Problem -> For this exercise, copy all the data exactly and include none of the pictures.
● ● ● ●
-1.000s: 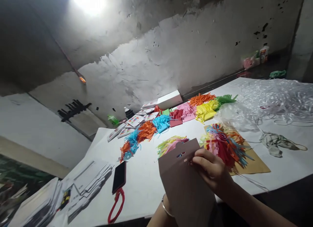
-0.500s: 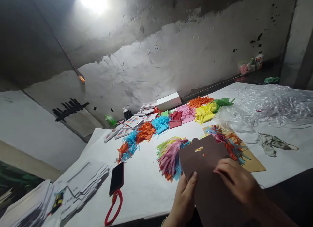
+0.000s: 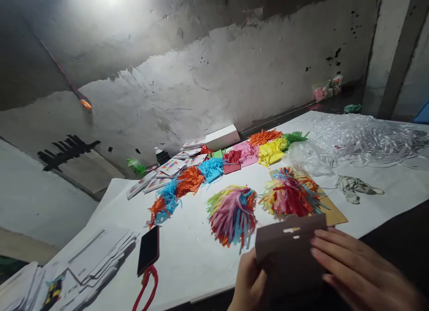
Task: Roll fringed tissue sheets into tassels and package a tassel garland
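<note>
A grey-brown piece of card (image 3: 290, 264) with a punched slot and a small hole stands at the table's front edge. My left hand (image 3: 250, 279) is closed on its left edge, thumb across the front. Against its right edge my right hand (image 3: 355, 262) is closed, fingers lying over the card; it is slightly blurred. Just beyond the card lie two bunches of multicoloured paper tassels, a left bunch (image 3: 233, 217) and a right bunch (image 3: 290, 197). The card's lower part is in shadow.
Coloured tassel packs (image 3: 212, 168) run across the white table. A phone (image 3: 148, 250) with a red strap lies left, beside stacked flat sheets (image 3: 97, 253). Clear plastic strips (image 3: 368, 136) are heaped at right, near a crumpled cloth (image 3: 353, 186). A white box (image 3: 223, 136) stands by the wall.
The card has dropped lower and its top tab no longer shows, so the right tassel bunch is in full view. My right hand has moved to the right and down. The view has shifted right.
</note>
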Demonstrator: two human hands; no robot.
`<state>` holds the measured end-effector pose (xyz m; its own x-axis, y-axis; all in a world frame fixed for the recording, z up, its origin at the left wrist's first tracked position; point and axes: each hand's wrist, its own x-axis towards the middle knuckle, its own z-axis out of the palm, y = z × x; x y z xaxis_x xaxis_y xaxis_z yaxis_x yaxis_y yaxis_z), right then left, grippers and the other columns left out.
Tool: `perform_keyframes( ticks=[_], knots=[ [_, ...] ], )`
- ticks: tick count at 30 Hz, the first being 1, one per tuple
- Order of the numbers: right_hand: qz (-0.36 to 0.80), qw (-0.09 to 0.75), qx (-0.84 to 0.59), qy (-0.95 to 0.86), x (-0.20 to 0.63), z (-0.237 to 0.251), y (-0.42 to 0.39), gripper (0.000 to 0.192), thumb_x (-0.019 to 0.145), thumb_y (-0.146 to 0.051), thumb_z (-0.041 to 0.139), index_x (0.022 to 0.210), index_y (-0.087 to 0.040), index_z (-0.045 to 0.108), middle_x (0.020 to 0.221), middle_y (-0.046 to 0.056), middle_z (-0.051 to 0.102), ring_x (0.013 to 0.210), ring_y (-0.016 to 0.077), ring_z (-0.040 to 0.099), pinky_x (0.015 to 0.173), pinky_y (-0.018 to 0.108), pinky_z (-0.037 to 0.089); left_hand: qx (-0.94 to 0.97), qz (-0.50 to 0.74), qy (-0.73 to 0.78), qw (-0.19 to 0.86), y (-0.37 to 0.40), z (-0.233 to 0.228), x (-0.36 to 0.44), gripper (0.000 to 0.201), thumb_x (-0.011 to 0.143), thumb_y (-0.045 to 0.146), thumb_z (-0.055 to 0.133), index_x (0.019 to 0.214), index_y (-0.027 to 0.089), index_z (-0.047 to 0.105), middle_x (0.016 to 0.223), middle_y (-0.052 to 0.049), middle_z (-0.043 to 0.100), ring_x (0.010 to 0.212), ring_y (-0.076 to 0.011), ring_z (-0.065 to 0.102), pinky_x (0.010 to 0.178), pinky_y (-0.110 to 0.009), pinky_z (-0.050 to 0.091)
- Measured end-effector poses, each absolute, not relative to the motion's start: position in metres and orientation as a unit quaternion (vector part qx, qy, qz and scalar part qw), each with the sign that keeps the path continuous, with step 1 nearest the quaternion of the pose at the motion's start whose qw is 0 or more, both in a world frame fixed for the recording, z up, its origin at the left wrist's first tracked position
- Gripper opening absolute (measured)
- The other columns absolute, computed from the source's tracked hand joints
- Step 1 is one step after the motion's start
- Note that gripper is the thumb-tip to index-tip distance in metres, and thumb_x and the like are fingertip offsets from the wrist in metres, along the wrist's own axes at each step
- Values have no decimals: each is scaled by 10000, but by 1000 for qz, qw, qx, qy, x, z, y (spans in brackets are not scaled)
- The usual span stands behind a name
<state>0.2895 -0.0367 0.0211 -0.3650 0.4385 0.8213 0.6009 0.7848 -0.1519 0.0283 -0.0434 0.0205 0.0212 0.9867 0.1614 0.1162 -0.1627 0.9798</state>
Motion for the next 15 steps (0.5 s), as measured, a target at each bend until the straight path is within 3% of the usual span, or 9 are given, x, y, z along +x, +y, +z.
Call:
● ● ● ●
Exercise response ->
-1.000s: 
-0.500s: 
+0.000s: 
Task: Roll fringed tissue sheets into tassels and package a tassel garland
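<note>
A grey-brown piece of card (image 3: 290, 264) with a punched slot and a small hole stands at the table's front edge. My left hand (image 3: 250, 279) is closed on its left edge, thumb across the front. Against its right edge my right hand (image 3: 355, 262) is closed, fingers lying over the card; it is slightly blurred. Just beyond the card lie two bunches of multicoloured paper tassels, a left bunch (image 3: 233, 217) and a right bunch (image 3: 290, 197). The card's lower part is in shadow.
Coloured tassel packs (image 3: 212, 168) run across the white table. A phone (image 3: 148, 250) with a red strap lies left, beside stacked flat sheets (image 3: 97, 253). Clear plastic strips (image 3: 368, 136) are heaped at right, near a crumpled cloth (image 3: 353, 186). A white box (image 3: 223, 136) stands by the wall.
The card has dropped lower and its top tab no longer shows, so the right tassel bunch is in full view. My right hand has moved to the right and down. The view has shifted right.
</note>
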Demonstrator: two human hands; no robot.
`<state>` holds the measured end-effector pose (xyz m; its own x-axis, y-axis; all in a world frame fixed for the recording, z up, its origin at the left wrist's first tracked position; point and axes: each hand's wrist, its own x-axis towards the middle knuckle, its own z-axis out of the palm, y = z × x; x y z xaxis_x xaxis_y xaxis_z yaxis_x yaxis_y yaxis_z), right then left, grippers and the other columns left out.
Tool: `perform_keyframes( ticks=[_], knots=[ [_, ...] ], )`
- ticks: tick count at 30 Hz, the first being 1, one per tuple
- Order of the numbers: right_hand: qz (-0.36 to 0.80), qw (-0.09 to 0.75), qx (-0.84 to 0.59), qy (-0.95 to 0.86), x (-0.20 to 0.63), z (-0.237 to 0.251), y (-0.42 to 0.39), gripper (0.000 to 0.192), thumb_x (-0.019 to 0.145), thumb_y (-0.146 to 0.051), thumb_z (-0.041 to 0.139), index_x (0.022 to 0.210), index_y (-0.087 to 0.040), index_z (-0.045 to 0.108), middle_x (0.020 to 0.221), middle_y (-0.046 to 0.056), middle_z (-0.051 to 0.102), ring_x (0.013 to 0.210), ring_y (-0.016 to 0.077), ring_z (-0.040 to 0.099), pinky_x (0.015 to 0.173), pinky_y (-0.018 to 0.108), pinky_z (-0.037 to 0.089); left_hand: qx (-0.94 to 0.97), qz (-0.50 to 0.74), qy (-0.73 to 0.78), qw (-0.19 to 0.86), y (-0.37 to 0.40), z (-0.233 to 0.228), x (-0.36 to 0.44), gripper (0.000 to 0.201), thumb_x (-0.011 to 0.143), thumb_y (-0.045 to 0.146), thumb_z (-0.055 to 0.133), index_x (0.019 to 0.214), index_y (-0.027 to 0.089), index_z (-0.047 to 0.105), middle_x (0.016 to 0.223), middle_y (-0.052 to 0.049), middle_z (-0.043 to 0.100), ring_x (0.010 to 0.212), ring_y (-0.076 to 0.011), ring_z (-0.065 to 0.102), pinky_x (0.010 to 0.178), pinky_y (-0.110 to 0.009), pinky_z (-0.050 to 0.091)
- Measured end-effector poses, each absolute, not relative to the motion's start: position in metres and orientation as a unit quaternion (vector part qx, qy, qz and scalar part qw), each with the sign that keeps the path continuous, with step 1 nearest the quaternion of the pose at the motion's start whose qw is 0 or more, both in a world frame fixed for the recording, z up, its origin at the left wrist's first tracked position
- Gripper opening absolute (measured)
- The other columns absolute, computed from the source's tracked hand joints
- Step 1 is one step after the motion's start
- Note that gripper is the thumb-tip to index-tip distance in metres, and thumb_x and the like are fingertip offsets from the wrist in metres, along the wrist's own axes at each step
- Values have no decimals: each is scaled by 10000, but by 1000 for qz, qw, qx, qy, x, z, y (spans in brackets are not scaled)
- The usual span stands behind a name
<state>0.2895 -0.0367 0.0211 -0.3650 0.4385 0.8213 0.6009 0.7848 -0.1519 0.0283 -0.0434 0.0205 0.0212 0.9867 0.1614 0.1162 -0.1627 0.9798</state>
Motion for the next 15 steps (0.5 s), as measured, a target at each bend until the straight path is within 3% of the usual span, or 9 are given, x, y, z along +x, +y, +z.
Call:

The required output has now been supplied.